God “The propitious smiles of Heaven can never be expected on a nation that disregards the eternal rules of order and right which Heaven itself has ordained.” from George Washington’s first Inaugural address.
Anyway, as for the cherry-picked quotation, that's just typical deist talk, really. Any of the founders could have used such language in referring to the general idea of rules for conduct derived from nature by reason. Even all-but-atheists like Jefferson used such language.
The idea that obvious standards of right and wrong can be read directly from the book of nature has fallen on hard times of late, though, and for good reason. In many, many ways our understanding of the universe and our place in it has changed since the eighteenth century, expanded, turned upside-down, come unhinged, or whatever metaphor you like. I guess America That Was can only be found in the Universe That Was.
My question about the Universe That Was, to paraphrase Douglas Adams, is this: How did we ever manage to live in anything so small? I much prefer what John Dewey called "a universe with the lid off."
In such a universe, ethical inquiry has become more subtle, more complex, and more difficult. Or maybe it's always been so difficult, and people have just been denying it? It's just one vexed question after another. But I digress . . .

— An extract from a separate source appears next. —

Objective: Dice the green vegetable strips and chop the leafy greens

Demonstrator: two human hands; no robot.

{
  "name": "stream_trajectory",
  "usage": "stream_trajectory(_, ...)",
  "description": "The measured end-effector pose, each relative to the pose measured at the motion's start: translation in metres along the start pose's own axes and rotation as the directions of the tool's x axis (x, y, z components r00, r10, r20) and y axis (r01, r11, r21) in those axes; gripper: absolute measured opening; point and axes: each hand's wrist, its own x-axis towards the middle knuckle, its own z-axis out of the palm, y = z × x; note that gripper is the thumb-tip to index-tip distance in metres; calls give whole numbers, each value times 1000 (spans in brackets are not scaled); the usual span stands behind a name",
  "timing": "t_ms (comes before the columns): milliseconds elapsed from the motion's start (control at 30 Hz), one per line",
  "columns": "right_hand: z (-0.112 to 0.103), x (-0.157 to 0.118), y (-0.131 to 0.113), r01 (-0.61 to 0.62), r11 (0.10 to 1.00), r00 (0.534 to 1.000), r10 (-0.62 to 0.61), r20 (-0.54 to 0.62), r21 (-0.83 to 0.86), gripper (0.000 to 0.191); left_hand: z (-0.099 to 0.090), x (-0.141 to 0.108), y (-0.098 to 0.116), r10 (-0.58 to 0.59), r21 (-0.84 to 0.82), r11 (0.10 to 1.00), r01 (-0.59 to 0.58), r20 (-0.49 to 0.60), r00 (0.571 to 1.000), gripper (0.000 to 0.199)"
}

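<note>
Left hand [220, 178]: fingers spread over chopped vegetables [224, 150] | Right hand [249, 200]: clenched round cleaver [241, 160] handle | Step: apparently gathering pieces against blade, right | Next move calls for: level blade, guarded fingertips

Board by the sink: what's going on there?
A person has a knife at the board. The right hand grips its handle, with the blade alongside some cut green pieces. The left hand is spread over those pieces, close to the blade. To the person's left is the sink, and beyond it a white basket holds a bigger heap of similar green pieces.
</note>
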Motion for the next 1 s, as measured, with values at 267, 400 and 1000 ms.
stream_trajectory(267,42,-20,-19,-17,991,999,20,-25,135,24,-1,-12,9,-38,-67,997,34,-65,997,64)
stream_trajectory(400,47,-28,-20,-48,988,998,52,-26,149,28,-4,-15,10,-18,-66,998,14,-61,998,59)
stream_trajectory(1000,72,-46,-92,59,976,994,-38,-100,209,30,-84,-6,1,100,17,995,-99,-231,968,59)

Since the tea partiers are so terribly fond of quoting Jefferson, how about this one?
Millions of innocent men, women, and children, since the introduction of Christianity, have been burned, tortured, fined, and imprisoned, yet we have not advanced one inch toward uniformity. What has been the effect of coercion? To make one half of the world fools and the other half hypocrites. (Thomas Jefferson, Notes on Virginia)Or this one?
Where the preamble [of the Statute of Virginia for Religious Freedom] declares, that coercion is a departure from the plan of the holy author of our religion, an amendment was proposed by inserting the words “Jesus Christ,” so that it should read, “A departure from the plan of Jesus Christ, the holy author of our religion;” the insertion was rejected by a great majority, in proof that they meant to comprehend, within the mantle of its protection, the Jew and the Gentile, the Christian and Mohammedan, the Hindoo and Infidel of every denomination. (Thomas Jefferson, Autobiography).Let's hear it for infidels! (I'm a Reformed Infidel, myself.)

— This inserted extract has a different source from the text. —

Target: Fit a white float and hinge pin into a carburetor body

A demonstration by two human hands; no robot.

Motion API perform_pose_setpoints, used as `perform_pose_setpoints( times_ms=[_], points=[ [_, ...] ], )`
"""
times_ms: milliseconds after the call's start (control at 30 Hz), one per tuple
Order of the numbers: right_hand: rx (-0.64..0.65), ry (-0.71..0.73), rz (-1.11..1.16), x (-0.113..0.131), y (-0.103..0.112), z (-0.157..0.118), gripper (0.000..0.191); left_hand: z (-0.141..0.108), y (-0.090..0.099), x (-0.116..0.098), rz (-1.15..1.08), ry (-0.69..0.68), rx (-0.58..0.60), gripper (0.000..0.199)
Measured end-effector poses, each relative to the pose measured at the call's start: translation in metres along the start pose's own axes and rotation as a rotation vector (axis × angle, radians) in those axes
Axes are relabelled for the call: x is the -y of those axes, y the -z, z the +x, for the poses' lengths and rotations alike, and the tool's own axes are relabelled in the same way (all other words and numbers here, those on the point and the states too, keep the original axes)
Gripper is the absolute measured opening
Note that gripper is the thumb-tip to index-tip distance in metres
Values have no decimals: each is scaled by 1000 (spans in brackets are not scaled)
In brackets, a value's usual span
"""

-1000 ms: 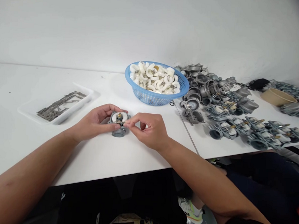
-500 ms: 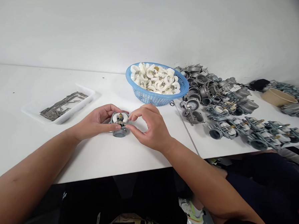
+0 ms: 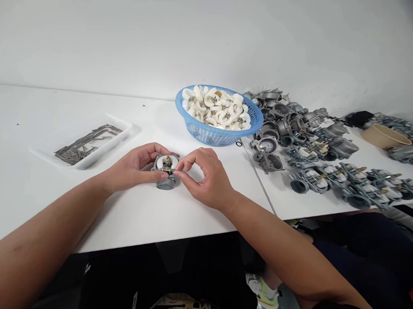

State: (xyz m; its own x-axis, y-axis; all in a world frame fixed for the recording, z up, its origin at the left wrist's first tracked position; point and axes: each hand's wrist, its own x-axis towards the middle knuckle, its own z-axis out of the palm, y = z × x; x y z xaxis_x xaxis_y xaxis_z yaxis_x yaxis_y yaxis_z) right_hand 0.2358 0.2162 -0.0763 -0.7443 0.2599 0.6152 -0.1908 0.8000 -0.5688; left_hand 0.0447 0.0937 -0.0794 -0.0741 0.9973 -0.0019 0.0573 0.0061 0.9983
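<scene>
A grey metal carburetor body (image 3: 165,183) rests on the white table, its open side up, with a white float (image 3: 161,163) and a brass part in it. My left hand (image 3: 134,168) wraps round its left side, thumb near the middle. From the right, my right hand (image 3: 205,176) pinches a thin metal pin (image 3: 171,170) between thumb and forefinger, at the right edge of the body beside the float. The pin's tip lies close to my left thumb.
Metal pins fill a white tray (image 3: 124,134) at left. A blue basket (image 3: 210,135) of white floats stands behind my hands. Piled carburetor bodies (image 3: 270,161) and a beige bowl (image 3: 383,137) are at right. Another person's leg and shoe (image 3: 265,291) show below the table.
My right thumb and forefinger have closed together at the pin and moved slightly left. My left hand still holds the body. The view has shifted slightly.
</scene>
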Motion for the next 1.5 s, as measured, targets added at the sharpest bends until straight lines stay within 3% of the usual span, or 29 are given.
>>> perform_pose_setpoints(
  times_ms=[300,500,767,1033,1267,1400,1500],
  points=[
    [-44,45,-132,0,-1,-1,13,1,0,-1,0,-29,13,36],
    [-8,27,-134,2,1,-2,12,0,3,-3,2,-1,66,37],
    [-7,21,-171,4,-2,-3,10,0,3,0,-23,1,52,39],
    [-54,121,-212,2,-3,-1,15,1,5,5,21,-6,31,42],
    [-82,110,-181,4,-1,0,14,1,3,3,-34,-10,58,39],
    [-75,28,-145,4,0,2,13,2,1,2,-59,-17,50,38],
    [-40,-39,-126,2,1,2,34,2,1,1,-29,-18,24,38]
  ],
)
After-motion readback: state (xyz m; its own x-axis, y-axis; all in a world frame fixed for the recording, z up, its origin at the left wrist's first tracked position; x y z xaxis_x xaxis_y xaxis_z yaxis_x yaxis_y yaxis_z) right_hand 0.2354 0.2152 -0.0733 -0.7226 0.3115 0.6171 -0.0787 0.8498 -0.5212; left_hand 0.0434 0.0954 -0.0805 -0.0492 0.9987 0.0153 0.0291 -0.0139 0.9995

Is Jefferson alone not enough of an authority for the tea-bag atavists? Here's one written into a treaty signed by John Adams:
As the government of the United States of America is not in any sense founded on the Christian Religion ... (Treaty of Tripoli)Then, of course, there's that pesky little clause in the First Amendment.
Haven't had enough? See here for more!
Moving on . . .
3. I must always try to be a more honest person than I was yesterday.Okay, I can go along with this. No problem.
Honesty “I hope that I shall always possess firmness and virtue enough to maintain what I consider to be the most enviable of all titles, the character of an honest man.” George Washington
But, then, what the heck is this kind of pablum doing in what is supposed to be the agenda of a political movement with radical, perhaps even revolutionary intent?
Is this just filler? Did Beck throw this in so he could round out his nine principles, since the rally was planned for September?
Or maybe there's something more insidious here. Maybe it's meant to imply that only Real Americans are Honest. Maybe it's meant to imply a monopoly on Virtue as such.
Maybe Beck hopes that, if the tea partiers can convince us of their dedication to Honesty, we won't notice that the rally on September 12 was awash in distortions and lies.
That there would be what we philosophers call a performative self-contradiction, lying about being honest. But I digress . . .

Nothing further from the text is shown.